[TASK DIRECTIONS]
From the listing below, restate word for word the lines from the line containing "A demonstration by" down through the line containing "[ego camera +". Exclude pictures.

[DATASET CONTENT]
##############################
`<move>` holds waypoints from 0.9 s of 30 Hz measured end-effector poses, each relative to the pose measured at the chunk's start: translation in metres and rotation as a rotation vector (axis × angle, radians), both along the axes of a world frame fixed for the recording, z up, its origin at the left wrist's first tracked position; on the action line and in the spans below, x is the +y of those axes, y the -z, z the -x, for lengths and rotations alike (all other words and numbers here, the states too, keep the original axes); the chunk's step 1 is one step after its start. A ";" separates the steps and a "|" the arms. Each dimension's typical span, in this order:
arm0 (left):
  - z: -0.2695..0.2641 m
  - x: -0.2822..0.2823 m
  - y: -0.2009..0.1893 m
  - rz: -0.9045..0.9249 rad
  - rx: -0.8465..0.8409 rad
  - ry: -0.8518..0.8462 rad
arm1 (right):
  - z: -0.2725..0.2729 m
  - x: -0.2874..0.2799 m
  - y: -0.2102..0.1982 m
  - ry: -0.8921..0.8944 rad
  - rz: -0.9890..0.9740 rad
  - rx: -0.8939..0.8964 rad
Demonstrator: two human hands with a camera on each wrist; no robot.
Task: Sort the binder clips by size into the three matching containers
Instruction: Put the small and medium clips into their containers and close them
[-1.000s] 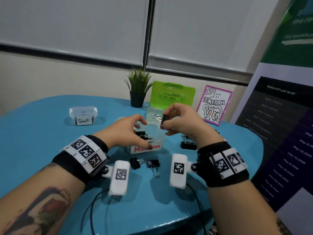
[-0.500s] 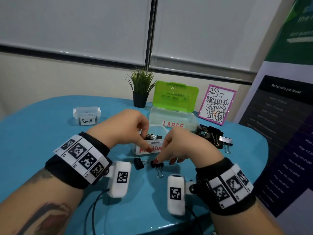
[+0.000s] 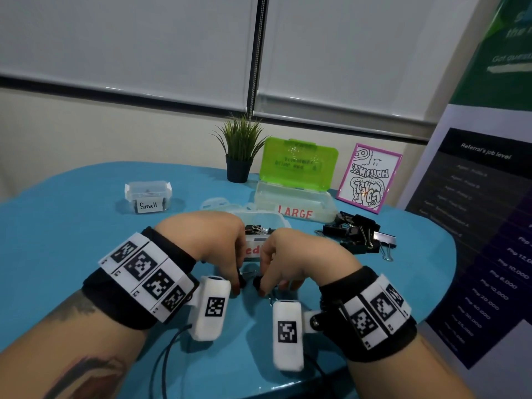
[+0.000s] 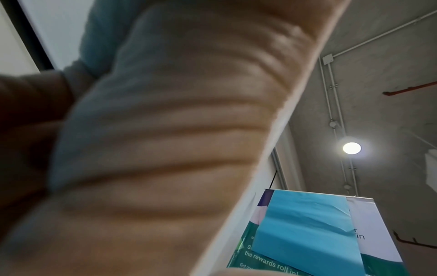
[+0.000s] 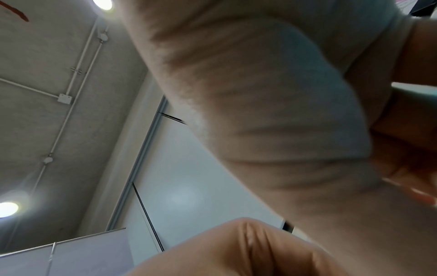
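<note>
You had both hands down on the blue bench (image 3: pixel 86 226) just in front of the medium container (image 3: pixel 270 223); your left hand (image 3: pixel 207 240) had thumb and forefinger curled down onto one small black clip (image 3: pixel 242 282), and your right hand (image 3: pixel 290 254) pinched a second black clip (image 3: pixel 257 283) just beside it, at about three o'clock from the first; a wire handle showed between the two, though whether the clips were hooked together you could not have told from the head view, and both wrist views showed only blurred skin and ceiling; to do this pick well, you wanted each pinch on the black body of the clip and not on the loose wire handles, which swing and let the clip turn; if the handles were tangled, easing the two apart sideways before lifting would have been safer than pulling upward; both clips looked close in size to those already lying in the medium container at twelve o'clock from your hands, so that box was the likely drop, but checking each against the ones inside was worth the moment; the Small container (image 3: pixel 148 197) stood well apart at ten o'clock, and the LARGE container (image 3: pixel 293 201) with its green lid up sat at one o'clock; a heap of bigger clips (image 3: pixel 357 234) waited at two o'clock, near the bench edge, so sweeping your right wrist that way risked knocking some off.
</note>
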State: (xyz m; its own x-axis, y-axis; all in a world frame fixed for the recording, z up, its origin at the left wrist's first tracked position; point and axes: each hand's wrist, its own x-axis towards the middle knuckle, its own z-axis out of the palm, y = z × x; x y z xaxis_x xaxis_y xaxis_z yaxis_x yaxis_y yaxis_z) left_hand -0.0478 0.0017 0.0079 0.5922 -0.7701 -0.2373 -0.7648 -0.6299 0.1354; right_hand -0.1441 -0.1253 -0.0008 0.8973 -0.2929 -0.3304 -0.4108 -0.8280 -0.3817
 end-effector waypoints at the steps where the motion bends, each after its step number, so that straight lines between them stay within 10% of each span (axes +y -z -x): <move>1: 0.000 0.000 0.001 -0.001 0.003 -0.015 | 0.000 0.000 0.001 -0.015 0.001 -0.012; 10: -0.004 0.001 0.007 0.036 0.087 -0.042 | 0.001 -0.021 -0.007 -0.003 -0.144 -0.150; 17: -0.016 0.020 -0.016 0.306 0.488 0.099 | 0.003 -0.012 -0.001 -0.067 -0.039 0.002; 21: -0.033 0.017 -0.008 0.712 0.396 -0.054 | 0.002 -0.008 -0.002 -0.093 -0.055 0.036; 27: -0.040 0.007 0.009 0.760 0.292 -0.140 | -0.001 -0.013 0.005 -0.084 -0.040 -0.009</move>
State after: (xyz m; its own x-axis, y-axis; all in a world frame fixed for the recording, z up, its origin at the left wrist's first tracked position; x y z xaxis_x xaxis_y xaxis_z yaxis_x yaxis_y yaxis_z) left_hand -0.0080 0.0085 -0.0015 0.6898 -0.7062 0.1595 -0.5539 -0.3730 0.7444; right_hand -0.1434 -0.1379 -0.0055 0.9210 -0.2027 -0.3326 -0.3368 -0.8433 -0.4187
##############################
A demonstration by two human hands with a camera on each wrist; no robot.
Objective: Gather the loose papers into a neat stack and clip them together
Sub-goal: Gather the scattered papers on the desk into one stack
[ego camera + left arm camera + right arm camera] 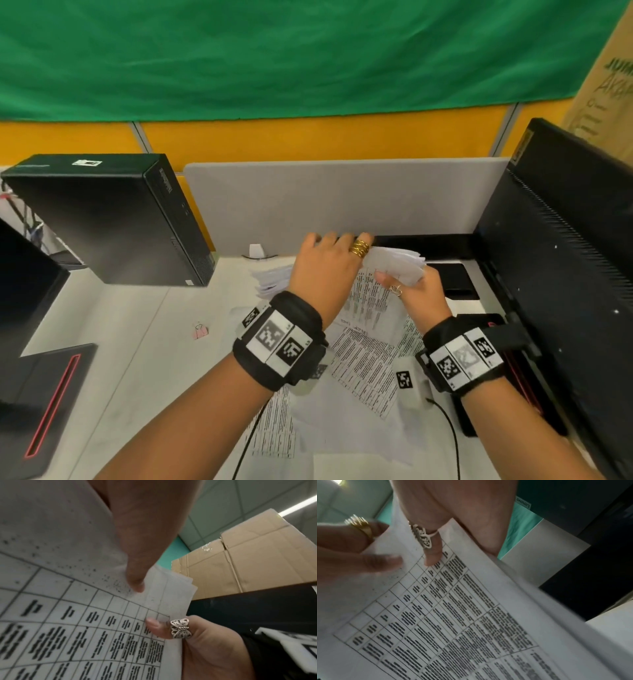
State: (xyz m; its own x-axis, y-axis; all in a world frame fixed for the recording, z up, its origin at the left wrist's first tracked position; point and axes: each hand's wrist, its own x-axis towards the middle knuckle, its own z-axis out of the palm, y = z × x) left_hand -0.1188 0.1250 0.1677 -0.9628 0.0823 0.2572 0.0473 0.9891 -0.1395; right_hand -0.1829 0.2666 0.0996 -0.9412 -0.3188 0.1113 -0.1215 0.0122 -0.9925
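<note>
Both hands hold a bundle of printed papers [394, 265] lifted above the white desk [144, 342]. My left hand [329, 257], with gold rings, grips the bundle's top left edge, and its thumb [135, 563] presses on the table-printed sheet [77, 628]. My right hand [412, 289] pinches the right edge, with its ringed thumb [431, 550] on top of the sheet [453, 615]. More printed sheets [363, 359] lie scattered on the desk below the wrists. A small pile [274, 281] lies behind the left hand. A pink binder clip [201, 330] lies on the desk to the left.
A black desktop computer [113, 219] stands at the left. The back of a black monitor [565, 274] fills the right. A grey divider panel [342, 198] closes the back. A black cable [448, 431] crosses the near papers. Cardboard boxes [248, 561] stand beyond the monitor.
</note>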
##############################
[ANSWER SPACE]
A demonstration by two human hands with a camera on each wrist; no robot.
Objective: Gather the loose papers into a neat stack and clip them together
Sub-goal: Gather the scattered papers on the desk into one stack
[ego camera + left arm camera + right arm camera] 

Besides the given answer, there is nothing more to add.